Curmi & Partners

Tourism – Covid-19’s greatest patient

By Noelle Micallef

Tourism has been a strong and resilient economic sector over the past decade. International tourist arrivals were recorded at 1.5 billion in 2019 globally, a 4% increase over the previous year, representing the tenth consecutive year of growth according to the UNWTO World Tourism Barometer. Unfortunately, the COVID-19 pandemic interrupted this growth. The sharp decline in mobility and an increase in social restrictions have caused a slump in travel. The World Tourism Barometer reported that international tourist arrivals dropped by 65% during the first half of 2020. This translates into a loss of 440million international travels and about $460billion in export revenues from international tourism. More than 121 million jobs in the travel and tourism sector have been impacted globally, as of September 2020.

Countries which are net exporters of travel services, such as Spain, Greece, Portugal and Malta are experiencing major, unprecedent shocks, the impact of which is still being determined. Locally, the travel and tourism sector contributed to €2.03billion to GDP in 2019, according to the World Travel and Tourism Council (WTTC), accounting for approximately 17% of GDP. The National Statistics Office reports have shown that in Malta there was a 77% drop in number of tourists in the peak summer months (July to September) over the previous year. Even more worrying is that total expenditure by tourists decreased by 81%. Between 2016 and 2019, tourists spent approximately €119 per guest night in Malta, whereas in 2020, tourists only spent around €79 per night. It has been estimated that €251million in tourism revenue were lost in July alone.

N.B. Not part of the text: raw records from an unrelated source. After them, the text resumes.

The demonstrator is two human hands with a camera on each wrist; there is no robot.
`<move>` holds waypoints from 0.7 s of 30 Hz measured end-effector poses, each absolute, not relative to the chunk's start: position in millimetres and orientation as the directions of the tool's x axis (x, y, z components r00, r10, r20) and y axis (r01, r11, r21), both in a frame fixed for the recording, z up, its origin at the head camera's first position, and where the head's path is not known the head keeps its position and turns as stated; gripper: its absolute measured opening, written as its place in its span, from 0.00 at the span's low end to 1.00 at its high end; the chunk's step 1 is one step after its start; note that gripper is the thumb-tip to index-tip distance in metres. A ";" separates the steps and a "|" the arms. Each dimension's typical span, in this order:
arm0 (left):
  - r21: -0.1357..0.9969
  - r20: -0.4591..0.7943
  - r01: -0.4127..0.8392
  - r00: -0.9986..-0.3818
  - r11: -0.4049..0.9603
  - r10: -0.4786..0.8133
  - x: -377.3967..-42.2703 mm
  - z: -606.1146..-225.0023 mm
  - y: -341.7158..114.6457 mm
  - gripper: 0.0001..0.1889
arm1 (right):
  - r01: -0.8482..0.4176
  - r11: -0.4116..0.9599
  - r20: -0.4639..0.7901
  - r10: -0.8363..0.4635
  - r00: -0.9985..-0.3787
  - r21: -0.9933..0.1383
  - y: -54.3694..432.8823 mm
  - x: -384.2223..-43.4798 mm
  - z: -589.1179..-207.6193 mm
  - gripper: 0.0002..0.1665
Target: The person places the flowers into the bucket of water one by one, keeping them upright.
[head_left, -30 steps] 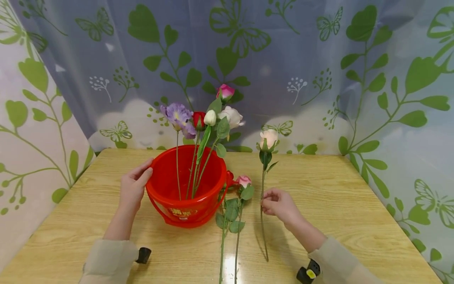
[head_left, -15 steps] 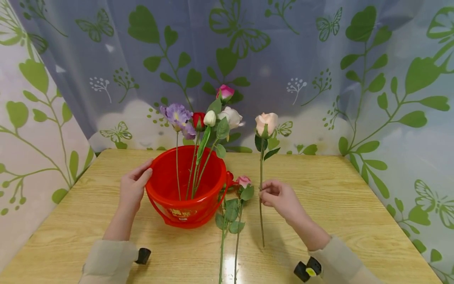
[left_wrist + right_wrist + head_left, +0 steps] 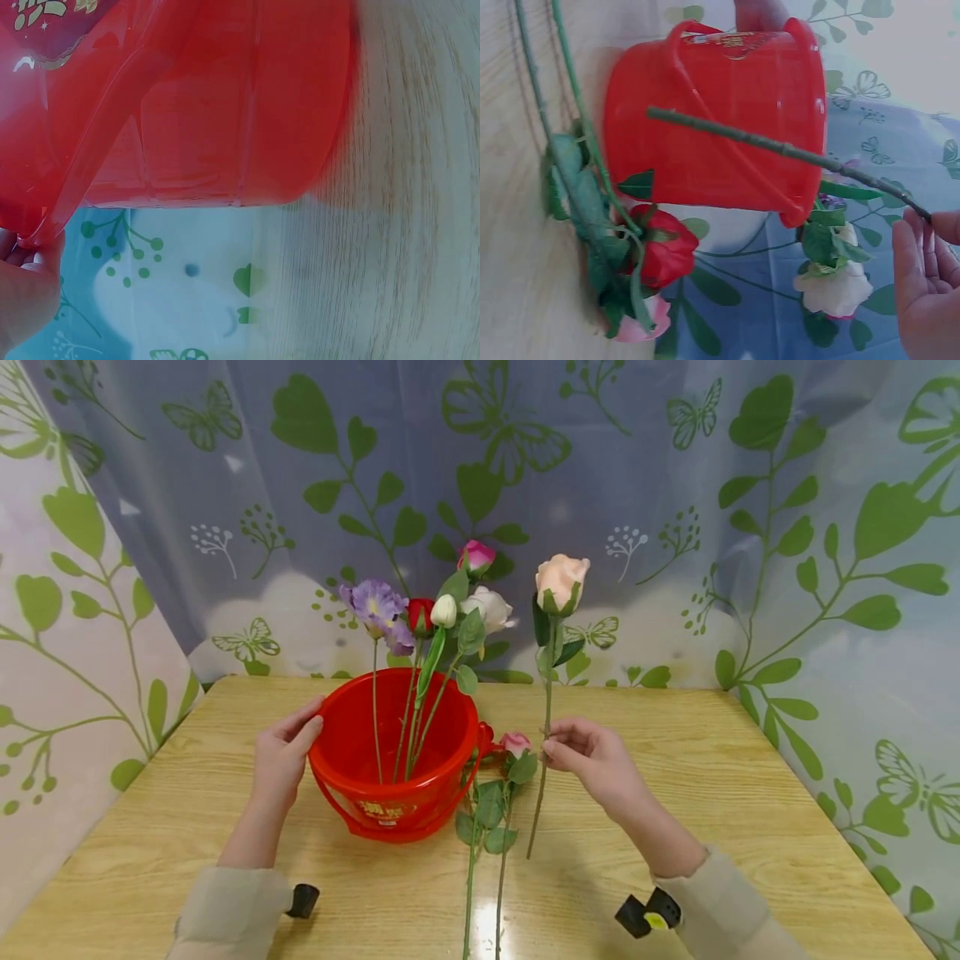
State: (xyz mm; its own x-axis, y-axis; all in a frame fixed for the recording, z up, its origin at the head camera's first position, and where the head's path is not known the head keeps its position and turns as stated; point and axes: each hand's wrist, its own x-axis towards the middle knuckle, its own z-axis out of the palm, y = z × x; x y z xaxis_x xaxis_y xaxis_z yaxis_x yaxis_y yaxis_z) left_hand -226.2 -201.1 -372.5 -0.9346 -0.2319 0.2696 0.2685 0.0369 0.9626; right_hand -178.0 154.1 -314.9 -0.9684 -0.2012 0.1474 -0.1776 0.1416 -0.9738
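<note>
My right hand (image 3: pixel 600 768) pinches the stem of a peach rose (image 3: pixel 560 585), which stands nearly upright above the table, its lower end tilted toward the bucket. A red bucket (image 3: pixel 393 814) sits left of centre, and my left hand (image 3: pixel 283 760) grips its left rim between thumb and fingers. In the bucket stand a purple flower (image 3: pixel 375 603), a red rose (image 3: pixel 420 614), a white tulip bud (image 3: pixel 444 609), a white rose (image 3: pixel 491 607) and a hot-pink rose (image 3: pixel 476 556). In the right wrist view, the held stem (image 3: pixel 780 148) crosses in front of the bucket.
Right of the bucket, a pink rose (image 3: pixel 515 743) and a red flower (image 3: pixel 486 739) lie on the wooden table (image 3: pixel 720 793), stems toward the near edge. A patterned curtain (image 3: pixel 600 485) hangs behind the table and along both sides.
My right hand has raised the peach rose and shifted slightly left; the stem's lower end has swung up and toward the bucket. The left hand and bucket stay put.
</note>
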 end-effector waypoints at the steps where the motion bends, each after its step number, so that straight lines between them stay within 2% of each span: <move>1: 0.963 0.268 0.267 -0.935 0.036 -0.231 -226.0 -372.2 -201.1 0.21 | -0.191 0.128 0.162 -0.210 -0.964 -0.973 153.8 -178.2 -313.3 0.11; 13: 0.963 0.268 0.264 -0.937 0.047 -0.222 -224.6 -371.3 -201.0 0.21 | -0.388 0.023 0.369 -0.260 -0.892 -0.921 146.9 -183.2 -290.8 0.09; 21: 0.962 0.272 0.267 -0.937 0.056 -0.220 -223.7 -369.5 -200.2 0.20 | -0.491 -0.052 0.488 -0.246 -0.838 -0.870 142.5 -184.9 -270.0 0.09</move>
State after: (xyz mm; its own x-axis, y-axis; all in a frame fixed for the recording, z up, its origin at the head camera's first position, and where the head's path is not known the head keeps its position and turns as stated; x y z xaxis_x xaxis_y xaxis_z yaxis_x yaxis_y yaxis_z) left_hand -223.7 -200.2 -369.5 -0.9366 -0.2202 0.2724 0.2666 0.0563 0.9622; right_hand -184.9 142.5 -270.0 -0.8375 -0.2464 0.4877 -0.4910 -0.0522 -0.8696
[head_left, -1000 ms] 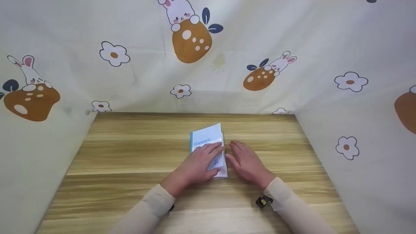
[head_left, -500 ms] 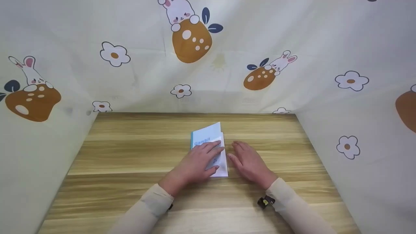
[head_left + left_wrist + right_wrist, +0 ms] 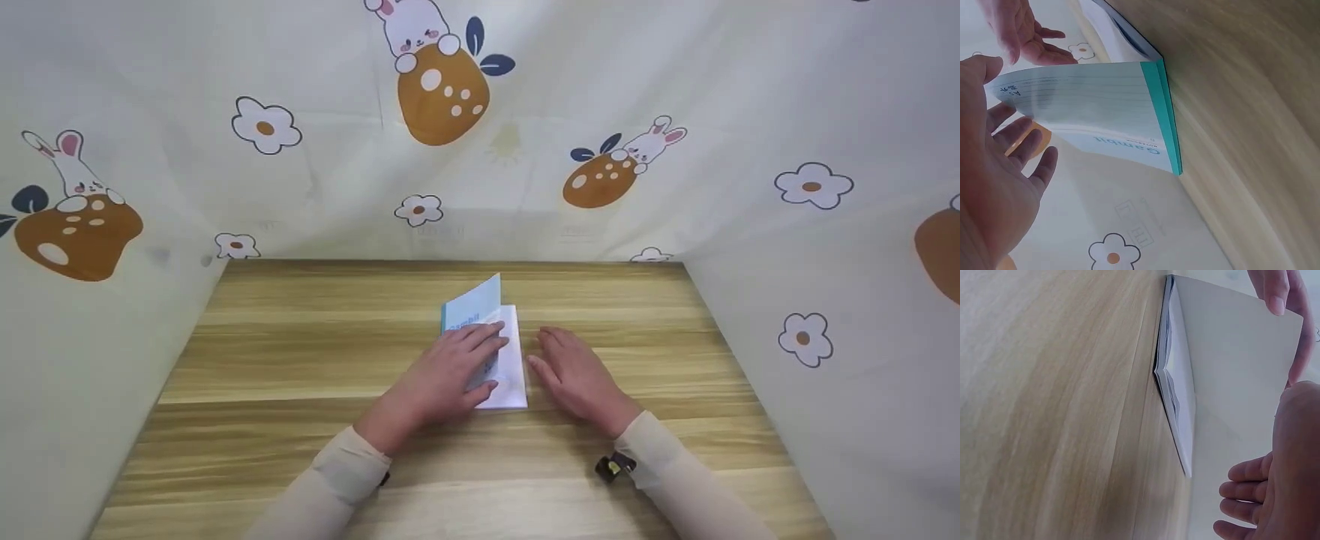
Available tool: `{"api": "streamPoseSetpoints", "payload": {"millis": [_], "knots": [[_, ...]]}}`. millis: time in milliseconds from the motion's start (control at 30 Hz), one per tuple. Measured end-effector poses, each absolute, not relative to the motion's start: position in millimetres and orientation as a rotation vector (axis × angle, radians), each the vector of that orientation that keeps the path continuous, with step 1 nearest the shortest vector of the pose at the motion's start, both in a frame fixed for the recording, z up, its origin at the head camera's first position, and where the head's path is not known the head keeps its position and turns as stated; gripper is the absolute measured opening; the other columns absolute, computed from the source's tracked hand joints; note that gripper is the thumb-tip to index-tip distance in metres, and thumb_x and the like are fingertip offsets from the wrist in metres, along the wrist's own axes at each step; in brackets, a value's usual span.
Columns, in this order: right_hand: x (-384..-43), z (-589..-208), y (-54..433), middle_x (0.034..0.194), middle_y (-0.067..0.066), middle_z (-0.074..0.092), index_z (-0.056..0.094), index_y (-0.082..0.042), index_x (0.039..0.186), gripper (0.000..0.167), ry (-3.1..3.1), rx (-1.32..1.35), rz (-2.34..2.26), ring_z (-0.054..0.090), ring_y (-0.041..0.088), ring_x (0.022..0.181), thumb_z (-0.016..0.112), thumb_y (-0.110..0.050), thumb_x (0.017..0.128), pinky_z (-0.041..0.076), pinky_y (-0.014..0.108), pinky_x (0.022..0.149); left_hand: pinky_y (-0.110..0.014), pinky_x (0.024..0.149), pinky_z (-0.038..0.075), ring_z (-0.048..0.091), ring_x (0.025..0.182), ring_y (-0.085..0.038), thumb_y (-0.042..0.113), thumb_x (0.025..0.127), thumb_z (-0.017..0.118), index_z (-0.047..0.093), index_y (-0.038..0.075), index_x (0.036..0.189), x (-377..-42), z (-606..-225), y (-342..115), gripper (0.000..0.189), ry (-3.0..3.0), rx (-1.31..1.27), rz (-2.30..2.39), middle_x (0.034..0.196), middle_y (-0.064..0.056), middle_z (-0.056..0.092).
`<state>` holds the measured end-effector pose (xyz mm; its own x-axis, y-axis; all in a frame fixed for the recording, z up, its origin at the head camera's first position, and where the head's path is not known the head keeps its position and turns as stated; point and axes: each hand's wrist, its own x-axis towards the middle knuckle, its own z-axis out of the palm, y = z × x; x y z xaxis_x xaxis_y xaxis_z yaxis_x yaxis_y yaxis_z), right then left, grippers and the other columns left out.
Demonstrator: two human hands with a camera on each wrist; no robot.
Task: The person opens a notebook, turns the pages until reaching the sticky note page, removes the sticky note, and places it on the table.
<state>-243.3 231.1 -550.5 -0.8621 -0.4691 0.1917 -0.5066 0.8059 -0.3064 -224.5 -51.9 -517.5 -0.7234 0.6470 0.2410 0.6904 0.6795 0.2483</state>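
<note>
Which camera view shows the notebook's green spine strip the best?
The left wrist view: the green spine strip lies large and uncovered. The head view shows only a thin sliver; the right wrist view shows none.

on my left wrist feed i read "gambit" (image 3: pixel 1126 146) in blue on the cover of the notebook (image 3: pixel 1089 104), lettered upside down from that angle, with a smaller line (image 3: pixel 1141 143) under it that looked like "notebook". nearer the cover's free edge i made out "a5" (image 3: pixel 1014 93) and some dark characters too small to read. on the head feed i saw "gambit" partly hidden by the left hand (image 3: pixel 442 375). the patterned cloth (image 3: pixel 1081 214) bore a faint boxed mark (image 3: pixel 1134 224) i couldn't decipher.
</note>
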Motion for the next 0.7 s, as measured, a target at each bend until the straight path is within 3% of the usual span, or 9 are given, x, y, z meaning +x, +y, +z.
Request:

Back in March, the President and CEO of Marriott International stated that Covid-19 was “having a more severe and sudden financial impact on business than 9/11 and the 2009 financial crisis combined”. Locally, the projections for FY2020 of corporate groups operating in the hotel and tourism related sectors which issued securities on the Malta Stock Exchange, show that revenues and profitability are expected to be greatly impacted by the pandemic. In the analysis below, the following companies were considered: International Hotel Investments p.l.c., AX Holdings Limited, Spinola Development Company Limited, Stivala Group Finance p.l.c, Eden Leisure Group Limited, Phoenicia Group, Von Der Heyden Group and Sea Pebbles Limited. It is pertinent to note that group projections included in the respective companies’ financial analysis summaries could include other operations in addition to those specifically related to hotels and tourism.

Figure 1: EBITDA in €millions

Source: Financial analysis summaries 2020 updates of: International Hotel Investments p.l.c., AX Holdings Limited, Spinola Development Company Limited, Stivala Group Finance p.l.c, Eden Leisure Group Limited, Phoenicia Group, Von Der Heyden Group and Sea Pebbles Limited; Curmi & Partners Limited

Whilst revenues are on average expected to decrease by circa 51% over the previous year, results from operating activities are expected to decrease by around 124% and EBITDA by 72%, on average. One of the largest hits is expected by International Hotel Investments p.l.c., which owns, develops and operates hotels, residential and commercial real estate worldwide. Management expects EBITDA to decrease by 107% to a loss of €5.2million on account of the complete shutdown of most the group’s operations in Q2 2020 and the slowdown in operations during the remainder of the financial year. Phoenicia Group is also expecting a reduction of 208% in operating profit in 2020, as occupancy levels and revenue per available room have declined considerably.

A study by Škare, Soriano and Porada-Rochon examines the historical effects of past pandemic outbreaks, correcting the real-time parameters of Covid-19. The study shows that pandemic crises have long-lasting negative effects on tourism industry and economy. In the optimistic and unlikely scenario wherein all lockdowns end immediately, the world economy takes around one quarter period to achieve a new balance. If partial lockdowns persist, recovery time will likely be considerably longer.

Several government initiatives have been introduced to reduce the hit on the tourism industry, however, it is essential that business players focus on their strategies and develop strong contingency plans to recover from this crisis and return to “business as usual” as soon as possible.

The information presented in this commentary is solely provided for informational purposes and is not to be interpreted as investment advice, or to be used or considered as an offer or a solicitation to sell/buy or subscribe for any financial instruments, nor to constitute any advice or recommendation with respect to such financial instruments. Curmi and Partners Ltd. is a member of the Malta Stock Exchange, and is licensed by the MFSA to conduct investment services business.